Only lines with the string "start" are wanted. Pull them out of the data.
:: Supplied material ::
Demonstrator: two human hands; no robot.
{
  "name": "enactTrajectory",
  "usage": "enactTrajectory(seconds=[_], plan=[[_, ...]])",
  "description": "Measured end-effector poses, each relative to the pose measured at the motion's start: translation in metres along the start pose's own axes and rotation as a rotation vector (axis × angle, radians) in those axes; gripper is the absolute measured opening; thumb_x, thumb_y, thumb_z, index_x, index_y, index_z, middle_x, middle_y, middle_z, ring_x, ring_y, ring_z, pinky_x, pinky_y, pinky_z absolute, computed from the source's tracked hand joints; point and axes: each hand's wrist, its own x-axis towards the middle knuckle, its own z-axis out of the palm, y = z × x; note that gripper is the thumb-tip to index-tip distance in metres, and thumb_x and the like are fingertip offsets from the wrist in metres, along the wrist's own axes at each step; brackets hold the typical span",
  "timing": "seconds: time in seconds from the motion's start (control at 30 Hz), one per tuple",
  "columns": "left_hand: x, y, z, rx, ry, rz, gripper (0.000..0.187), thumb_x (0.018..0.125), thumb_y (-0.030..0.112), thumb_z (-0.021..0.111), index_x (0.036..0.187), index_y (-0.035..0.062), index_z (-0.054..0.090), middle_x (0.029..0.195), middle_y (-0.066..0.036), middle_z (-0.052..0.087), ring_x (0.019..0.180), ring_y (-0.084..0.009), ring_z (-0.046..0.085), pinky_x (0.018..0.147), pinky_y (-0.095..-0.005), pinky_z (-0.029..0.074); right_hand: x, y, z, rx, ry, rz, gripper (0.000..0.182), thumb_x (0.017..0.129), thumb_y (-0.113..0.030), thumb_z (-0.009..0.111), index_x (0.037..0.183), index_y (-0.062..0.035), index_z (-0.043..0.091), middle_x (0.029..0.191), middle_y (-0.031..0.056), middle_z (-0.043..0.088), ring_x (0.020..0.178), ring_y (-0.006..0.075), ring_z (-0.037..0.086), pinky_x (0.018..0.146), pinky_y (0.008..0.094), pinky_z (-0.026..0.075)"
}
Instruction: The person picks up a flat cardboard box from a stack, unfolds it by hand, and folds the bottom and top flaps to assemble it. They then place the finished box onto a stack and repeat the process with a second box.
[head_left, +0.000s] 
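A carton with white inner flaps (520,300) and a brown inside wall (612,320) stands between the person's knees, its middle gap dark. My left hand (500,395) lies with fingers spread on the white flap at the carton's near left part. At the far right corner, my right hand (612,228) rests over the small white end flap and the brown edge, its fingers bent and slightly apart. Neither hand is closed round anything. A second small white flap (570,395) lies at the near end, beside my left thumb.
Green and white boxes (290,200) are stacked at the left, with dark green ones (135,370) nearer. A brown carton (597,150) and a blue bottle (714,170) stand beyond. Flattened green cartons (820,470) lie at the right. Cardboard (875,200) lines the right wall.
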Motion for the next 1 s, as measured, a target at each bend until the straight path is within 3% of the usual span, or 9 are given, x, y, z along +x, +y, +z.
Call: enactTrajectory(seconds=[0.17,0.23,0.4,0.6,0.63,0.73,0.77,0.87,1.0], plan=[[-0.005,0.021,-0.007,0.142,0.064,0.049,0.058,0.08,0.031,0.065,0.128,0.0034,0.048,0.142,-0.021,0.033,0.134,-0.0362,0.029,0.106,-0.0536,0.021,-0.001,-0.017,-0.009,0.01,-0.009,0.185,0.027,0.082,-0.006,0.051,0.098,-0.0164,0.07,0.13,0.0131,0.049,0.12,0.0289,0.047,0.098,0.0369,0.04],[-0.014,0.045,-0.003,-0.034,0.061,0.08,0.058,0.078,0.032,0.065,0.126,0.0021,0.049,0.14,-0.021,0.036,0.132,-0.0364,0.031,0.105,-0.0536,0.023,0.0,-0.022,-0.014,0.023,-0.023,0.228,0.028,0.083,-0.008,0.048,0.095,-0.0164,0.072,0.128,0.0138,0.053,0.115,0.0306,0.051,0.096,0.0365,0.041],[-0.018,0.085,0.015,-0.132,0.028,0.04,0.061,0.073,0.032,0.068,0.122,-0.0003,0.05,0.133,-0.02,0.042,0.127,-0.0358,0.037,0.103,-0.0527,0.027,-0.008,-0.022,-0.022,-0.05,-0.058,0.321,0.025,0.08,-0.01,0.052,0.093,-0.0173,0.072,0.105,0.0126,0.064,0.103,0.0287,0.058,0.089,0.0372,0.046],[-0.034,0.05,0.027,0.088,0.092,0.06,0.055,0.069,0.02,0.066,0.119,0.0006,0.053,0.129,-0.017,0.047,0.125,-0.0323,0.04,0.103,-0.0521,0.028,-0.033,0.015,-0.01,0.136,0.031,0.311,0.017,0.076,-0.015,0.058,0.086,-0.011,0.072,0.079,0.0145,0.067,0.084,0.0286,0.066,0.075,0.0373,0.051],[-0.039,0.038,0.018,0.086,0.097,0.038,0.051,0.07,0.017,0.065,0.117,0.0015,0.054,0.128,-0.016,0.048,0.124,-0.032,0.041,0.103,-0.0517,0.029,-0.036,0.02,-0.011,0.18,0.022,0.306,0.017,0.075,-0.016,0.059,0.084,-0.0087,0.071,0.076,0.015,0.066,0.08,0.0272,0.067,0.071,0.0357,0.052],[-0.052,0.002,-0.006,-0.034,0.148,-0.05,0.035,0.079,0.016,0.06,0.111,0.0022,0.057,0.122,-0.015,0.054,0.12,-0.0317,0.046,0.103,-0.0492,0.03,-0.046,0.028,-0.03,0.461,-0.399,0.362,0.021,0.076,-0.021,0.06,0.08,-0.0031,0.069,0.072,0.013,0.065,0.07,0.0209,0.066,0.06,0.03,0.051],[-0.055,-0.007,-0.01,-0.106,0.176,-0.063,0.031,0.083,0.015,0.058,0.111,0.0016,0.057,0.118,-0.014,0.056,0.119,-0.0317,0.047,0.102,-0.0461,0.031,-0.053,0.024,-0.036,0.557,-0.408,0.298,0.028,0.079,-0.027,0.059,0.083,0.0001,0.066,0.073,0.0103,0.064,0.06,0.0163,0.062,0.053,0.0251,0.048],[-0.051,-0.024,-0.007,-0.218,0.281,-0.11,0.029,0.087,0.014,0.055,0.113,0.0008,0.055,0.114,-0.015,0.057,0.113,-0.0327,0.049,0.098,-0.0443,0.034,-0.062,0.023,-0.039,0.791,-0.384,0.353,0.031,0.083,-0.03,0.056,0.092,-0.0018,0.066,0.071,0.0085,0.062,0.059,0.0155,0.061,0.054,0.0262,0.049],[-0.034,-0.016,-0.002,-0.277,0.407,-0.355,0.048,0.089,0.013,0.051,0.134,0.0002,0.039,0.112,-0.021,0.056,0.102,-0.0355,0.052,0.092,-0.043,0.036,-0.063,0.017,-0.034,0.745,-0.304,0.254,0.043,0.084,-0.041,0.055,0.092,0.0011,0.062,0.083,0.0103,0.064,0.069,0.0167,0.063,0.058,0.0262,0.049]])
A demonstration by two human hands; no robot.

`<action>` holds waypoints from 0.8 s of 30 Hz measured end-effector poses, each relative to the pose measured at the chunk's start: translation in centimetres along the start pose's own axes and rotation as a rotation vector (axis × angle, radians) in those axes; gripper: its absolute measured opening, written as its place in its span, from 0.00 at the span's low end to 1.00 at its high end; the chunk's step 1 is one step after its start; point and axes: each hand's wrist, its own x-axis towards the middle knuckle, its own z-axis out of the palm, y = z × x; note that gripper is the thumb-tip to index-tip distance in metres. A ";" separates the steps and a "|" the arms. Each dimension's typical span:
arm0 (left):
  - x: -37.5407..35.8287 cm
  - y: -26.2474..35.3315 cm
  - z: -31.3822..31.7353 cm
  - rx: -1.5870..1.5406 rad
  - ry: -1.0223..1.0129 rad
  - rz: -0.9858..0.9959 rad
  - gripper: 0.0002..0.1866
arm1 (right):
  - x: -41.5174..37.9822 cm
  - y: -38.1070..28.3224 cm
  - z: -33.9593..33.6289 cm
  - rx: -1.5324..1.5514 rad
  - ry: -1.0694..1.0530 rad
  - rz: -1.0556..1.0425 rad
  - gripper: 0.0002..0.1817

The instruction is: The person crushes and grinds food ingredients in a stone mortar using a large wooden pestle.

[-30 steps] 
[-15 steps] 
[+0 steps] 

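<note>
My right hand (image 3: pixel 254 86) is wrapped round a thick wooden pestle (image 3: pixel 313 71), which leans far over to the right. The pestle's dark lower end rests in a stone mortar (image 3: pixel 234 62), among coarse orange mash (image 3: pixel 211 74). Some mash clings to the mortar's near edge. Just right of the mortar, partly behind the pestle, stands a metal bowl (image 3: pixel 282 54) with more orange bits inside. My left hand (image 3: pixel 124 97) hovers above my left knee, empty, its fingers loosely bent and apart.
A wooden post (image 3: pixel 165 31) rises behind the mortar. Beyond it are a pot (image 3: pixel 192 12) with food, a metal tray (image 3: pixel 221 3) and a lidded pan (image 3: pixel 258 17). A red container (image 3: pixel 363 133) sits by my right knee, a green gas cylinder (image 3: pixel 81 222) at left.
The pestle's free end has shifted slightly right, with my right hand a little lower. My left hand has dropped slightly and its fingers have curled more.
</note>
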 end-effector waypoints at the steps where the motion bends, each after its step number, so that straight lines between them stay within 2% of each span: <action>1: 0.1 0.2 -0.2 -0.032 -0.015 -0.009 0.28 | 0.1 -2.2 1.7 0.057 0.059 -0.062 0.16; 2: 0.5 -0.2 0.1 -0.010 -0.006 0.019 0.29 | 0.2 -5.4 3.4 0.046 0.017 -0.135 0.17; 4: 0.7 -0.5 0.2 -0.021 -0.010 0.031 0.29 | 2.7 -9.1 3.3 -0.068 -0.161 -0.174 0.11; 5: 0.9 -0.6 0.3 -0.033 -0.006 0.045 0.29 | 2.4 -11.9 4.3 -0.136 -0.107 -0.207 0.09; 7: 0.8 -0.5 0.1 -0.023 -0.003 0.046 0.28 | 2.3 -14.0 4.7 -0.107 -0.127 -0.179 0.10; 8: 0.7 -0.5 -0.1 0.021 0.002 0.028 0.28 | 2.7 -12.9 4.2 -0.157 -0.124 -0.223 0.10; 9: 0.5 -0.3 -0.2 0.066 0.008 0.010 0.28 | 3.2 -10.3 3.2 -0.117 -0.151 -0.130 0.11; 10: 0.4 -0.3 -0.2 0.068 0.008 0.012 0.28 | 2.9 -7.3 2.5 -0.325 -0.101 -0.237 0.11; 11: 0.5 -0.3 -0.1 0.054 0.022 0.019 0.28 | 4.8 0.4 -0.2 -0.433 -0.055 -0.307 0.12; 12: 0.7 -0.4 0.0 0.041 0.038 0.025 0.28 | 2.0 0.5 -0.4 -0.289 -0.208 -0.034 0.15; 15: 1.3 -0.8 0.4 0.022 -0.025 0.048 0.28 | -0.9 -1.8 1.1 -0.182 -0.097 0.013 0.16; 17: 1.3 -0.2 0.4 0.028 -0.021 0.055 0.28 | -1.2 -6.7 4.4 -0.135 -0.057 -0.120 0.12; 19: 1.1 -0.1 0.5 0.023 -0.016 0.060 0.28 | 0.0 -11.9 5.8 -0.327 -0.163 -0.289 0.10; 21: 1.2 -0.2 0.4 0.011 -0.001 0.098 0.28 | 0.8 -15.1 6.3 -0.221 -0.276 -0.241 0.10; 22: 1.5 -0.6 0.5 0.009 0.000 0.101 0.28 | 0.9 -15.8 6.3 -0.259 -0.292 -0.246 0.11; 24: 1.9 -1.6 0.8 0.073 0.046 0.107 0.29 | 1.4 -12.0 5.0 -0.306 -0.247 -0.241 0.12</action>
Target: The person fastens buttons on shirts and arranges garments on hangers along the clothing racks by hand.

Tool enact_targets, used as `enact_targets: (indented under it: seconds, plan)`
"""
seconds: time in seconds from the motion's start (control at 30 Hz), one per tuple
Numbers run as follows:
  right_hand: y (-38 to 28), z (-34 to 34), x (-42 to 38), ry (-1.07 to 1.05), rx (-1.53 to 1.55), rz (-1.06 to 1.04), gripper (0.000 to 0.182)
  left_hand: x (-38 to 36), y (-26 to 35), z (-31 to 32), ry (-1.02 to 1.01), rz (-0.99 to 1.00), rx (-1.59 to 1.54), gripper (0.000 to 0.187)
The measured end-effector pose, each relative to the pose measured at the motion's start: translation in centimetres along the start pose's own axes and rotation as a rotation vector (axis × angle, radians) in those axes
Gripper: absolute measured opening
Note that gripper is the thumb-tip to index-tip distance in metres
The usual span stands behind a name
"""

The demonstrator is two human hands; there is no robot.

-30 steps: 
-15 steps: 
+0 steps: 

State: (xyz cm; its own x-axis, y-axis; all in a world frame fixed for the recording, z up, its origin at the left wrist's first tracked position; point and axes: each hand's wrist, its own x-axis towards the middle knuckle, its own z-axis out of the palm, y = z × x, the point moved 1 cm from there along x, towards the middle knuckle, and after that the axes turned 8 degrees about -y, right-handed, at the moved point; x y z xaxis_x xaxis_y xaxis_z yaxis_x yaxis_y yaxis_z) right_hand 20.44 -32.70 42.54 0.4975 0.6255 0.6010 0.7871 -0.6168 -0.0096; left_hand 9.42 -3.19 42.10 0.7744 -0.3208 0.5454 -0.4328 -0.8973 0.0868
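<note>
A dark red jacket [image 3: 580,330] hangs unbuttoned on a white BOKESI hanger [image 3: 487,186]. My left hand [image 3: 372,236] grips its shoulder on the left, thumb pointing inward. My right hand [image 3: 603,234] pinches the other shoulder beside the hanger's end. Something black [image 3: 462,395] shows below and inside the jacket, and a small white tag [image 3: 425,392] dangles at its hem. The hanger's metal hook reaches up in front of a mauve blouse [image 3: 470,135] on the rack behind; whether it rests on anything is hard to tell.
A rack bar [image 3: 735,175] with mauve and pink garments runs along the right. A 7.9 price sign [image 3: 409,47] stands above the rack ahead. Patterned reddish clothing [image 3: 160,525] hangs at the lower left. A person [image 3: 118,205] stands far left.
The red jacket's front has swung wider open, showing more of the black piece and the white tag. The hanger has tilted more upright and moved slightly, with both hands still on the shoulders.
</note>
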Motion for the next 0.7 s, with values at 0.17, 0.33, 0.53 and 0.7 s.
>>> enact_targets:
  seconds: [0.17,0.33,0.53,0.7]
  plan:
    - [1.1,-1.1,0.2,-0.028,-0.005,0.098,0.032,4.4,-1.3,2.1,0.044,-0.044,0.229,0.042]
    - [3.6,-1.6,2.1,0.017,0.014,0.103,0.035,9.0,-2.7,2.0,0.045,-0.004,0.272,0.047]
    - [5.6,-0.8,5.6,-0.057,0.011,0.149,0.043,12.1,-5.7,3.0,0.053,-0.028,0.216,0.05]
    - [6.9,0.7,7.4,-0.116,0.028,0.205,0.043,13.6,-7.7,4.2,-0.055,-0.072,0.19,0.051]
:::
Task result =
  "description": "Measured end-effector poses, each relative to the pose measured at the motion's start: translation in metres along the start pose's own axes and rotation as a rotation vector (axis × angle, radians) in those axes; gripper is the absolute measured opening; thumb_x, thumb_y, thumb_z, index_x, index_y, index_z, middle_x, middle_y, middle_z, ring_x, ring_y, ring_z, pinky_x, pinky_y, pinky_z absolute, computed from the source's tracked hand joints; point and axes: each hand's wrist, its own x-axis towards the middle knuckle, its own z-axis out of the palm, y = z × x; note that gripper is the thumb-tip to index-tip distance in metres, and thumb_x and the like are fingertip offsets from the wrist in metres, along the wrist's own axes at each step; brackets hold the typical span",
  "timing": "seconds: time in seconds from the motion's start (control at 30 Hz), one per tuple",
`<action>` holds waypoints from 0.8 s of 30 Hz measured end-effector poses, each relative to the pose measured at the chunk's start: translation in centimetres along the start pose's own axes and rotation as a rotation vector (axis × angle, radians) in those axes; gripper: its absolute measured opening, written as its place in its span, from 0.00 at the span's low end to 1.00 at its high end; the chunk's step 1 is one step after its start; point and axes: each hand's wrist, its own x-axis towards the middle knuckle, its own z-axis out of the palm, y = z × x; note that gripper is the thumb-tip to index-tip distance in metres. A ";" separates the steps and a "|" the arms. Each dimension's typical span:
seconds: time in seconds from the motion's start (control at 30 Hz), one per tuple
The measured end-effector pose, each relative to the pose measured at the motion's start: translation in centimetres along the start pose's own axes and rotation as a rotation vector (axis × angle, radians) in those axes

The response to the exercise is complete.